Actually, I'm jealous. I think I would gladly do an even-up swap of my gen2 with somebody's gen1. The upgrade from 32 amps to 40 amps is nice.


----------



## DocScott (Mar 6, 2019)

I normally charge at home in my driveway off an outdoor outlet. So I take the UMC with me when I go somewhere because I don't want to leave it out for porch pirates. But then it gives me that little extra peace of mind to have it in the car. I think I've used it away from home exactly once.

I don't think of it like keeping a full can of gasoline in an ICE car; it's more like keeping an empty can. And yes, I used to do that in an ICE car, and yes, there were a handful of times it came in very handy.


----------



## SalisburySam (Jun 6, 2018)

My Mobile Connector is in the trunk well and has been opened one time when I picked up the car in 07/2018 to verify all parts were inside. Have never once moved or opened it since. Home charging is with my J1772-nozzle 32-amp AeroVironment EVSE purchased in late 2011 for my Nissan LEAF. Works very well on both cars.


----------



## android04 (Sep 20, 2017)

I charge at home with a wall connector, so I don't need my mobile charge connector. But I always leave it in my trunk well for the times I need to visit my dad, because that's how I charge at his house. I bought a Gen 1 mobile connector to charge a little faster at my dad's house and gave my Gen 2 mobile connector to my brother to charge his Chrysler Pacifica Hybrid with (had it converted to J1772).

I do remember some of the very early Model 3 deliveries (in late 2017) came with a Gen 1 mobile connector. Possibly due to Tesla using what they had available at the time.


----------



## msjulie (Feb 6, 2018)

My 2018 came with a charger that had connectors for 110 and 240 and it stays in the car, not used often but once at an Air BNB

The reason I think eBay prices are high is because Tesla often did not have these chargers in stock. Has that improved?

I got a decent deal 2nd charger for my sister (Gen 2) that came with both adapters as well; new only come with 110. It was for her to have one in 'permanently' plugged in a home. Sold the extra bits.

I got a real good deal couple years back on a Gen 1 that had the 240 adapter and it is my home charger, both cause lazy and don't want to move things around but also it's better not to unplug all the time letting me satisfy the rare occasion where having the original in the trunk is needed.


----------



## TrevP (Oct 20, 2015)

That's the beauty of having a wall connector: the UMC lives in my Tesla 100% of the time "just in case"


----------



## Ed Woodrick (May 26, 2018)

Like JasonF, I have 2 mobile chargers, one for home, one in the car. 
The one in the car is mostly for long trips. 
Sure, I could use one and unplug it and put it in the car, but this way, for not a really big expenditure, I never have to worry about "Did I bring the cable" it is just always there. 
And since I have a Y and a 3, I've got 4 mobile cords. (And also a few J-1772 plugs from older Leafs). 

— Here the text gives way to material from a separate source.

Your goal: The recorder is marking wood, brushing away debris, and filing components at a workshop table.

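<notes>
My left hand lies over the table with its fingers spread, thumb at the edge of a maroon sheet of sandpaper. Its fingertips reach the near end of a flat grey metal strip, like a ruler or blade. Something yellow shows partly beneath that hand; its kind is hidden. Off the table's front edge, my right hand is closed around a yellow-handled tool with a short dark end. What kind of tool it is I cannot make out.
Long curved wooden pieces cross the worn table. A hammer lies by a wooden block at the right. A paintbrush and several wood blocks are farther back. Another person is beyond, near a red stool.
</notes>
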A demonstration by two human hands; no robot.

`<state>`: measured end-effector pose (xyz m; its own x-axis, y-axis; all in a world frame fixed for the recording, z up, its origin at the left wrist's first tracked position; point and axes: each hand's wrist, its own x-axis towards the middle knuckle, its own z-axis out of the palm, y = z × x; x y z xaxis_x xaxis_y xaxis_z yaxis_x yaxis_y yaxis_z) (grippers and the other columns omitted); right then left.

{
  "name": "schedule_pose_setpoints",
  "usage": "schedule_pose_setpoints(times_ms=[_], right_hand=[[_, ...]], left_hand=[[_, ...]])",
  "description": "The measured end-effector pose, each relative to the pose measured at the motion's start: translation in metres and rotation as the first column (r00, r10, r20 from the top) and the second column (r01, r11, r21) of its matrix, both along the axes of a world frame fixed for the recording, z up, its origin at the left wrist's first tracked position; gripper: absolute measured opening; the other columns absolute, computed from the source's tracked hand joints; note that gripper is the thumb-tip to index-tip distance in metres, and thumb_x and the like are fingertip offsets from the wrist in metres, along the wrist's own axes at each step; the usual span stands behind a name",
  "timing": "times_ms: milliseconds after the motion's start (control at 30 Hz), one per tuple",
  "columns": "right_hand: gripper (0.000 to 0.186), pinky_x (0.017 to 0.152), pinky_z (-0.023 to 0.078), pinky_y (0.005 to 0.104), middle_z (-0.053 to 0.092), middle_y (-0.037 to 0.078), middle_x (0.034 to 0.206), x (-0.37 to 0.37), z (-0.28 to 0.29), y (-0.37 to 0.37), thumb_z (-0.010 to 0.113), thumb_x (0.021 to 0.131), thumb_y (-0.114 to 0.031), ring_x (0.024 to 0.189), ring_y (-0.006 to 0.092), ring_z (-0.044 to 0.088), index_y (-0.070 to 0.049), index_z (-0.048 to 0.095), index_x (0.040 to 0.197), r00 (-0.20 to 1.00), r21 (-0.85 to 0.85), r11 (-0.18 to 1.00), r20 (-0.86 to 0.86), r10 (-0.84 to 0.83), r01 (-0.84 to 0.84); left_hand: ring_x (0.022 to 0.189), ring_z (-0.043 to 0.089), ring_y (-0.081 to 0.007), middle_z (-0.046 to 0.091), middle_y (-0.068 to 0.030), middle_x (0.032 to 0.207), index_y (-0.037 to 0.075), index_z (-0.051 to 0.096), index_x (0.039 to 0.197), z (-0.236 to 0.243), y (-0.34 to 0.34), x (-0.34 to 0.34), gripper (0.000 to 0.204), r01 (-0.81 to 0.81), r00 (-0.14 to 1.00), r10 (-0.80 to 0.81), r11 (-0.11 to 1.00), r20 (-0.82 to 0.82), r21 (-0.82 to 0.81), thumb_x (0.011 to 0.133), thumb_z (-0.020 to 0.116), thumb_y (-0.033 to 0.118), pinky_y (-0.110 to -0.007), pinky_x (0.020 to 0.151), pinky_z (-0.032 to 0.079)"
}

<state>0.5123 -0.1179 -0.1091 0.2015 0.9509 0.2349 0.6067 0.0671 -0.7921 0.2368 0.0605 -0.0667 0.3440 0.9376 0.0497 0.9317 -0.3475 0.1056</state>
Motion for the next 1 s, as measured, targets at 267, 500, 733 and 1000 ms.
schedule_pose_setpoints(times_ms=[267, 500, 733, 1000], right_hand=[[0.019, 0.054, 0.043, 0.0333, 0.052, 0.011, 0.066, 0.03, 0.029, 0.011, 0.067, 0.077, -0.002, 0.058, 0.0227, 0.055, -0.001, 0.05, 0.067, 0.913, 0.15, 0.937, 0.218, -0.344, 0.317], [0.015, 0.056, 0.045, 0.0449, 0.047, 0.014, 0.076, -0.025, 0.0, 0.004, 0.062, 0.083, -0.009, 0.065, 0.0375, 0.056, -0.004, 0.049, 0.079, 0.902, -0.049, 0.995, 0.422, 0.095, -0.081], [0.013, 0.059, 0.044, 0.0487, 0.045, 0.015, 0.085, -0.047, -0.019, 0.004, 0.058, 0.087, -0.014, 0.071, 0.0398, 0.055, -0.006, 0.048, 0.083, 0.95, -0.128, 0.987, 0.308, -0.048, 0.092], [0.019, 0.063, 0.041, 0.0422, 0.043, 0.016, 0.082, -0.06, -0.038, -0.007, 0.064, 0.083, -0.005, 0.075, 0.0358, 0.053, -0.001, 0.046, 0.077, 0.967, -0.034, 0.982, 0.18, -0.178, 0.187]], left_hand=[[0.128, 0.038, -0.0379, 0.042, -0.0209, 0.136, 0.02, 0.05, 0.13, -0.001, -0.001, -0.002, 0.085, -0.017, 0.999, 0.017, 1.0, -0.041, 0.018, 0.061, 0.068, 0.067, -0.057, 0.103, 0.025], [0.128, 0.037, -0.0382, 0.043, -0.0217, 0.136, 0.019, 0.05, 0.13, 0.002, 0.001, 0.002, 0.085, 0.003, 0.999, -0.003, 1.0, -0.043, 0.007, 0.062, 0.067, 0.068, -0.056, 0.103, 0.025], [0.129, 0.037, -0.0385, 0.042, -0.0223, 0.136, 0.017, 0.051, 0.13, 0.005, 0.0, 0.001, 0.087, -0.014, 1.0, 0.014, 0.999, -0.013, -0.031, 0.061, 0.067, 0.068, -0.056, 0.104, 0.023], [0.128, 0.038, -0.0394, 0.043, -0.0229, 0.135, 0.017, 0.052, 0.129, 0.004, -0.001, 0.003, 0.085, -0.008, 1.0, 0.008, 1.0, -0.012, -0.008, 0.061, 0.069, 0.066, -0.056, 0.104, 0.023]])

It is not a range anxiety thing (You haven't experienced range anxiety until you've driven an 88-mile Leaf), it is a flexibility and convenience thing.


----------



## JasonF (Oct 26, 2018)

Ed Woodrick said:


> It is not a range anxiety thing (You haven't experienced range anxiety until you've driven an 88-mile Leaf), it is a flexibility and convenience thing.


Originally I did it out of both consideration of any longer trips I might take, and also because I'm in Florida, and there are circumstances (like storms) where I might not be able to charge at home, but I can at work if I have the Mobile Connector with me.


----------



## Bigriver (Jan 26, 2018)

I have a gen1 that came with my model X and a gen2 that came with my model 3. The model 3 is mostly our “around town” car and we don’t keep a charger in it. The model X is mostly the travel car, and I do keep a mobile charger in it. I use it on most trips because my destinations usually include relative’s houses where I charge while I stay there. Otherwise I would not bother to carry it.

It is the gen2 that I carry because of the better availability and selection of adapters. I prefer the size of the gen1 adapters though; don’t love the long gen2 pigtails. Just clunkier to carry.

As a side note, the gen1 came in a round case with 2 zippered sides to it. The gen2 came in a square case with a single compartment. I prefer the gen1 case because of the 2 sides, where I keep the cable in one side and adapters in the other.


----------



## Power Surge (Jan 6, 2022)

Lots of great responses! Plenty to think about and consider. 

And garsh..... yes, actually I have driven around with extra fuel cans. And for similar reasons. When I used to race, I was driving all over the country. There isn't always a station with diesel around when you need it. I used to carry two 5 gallon jugs of diesel with me just in case.


----------



## Nom (Oct 30, 2018)

Sure, I have it in the car in the convenient case. Used it this weekend. Drove to a friend’s and stayed for the weekend. Plugged into his regular wall outlet via extension cord. Got 5 mph charge. Perfect. I’ve used the mobile charger only about 5-7 times I figure in 3.5 years. But easy enough to store in car. 

And I guess it gives me some piece of mind to know I have more charging options should weird and unexpected situations arise.


----------



## jsmay311 (Oct 2, 2017)

I use my UMC to charge at home from a 6-20 outlet (240V 20A). 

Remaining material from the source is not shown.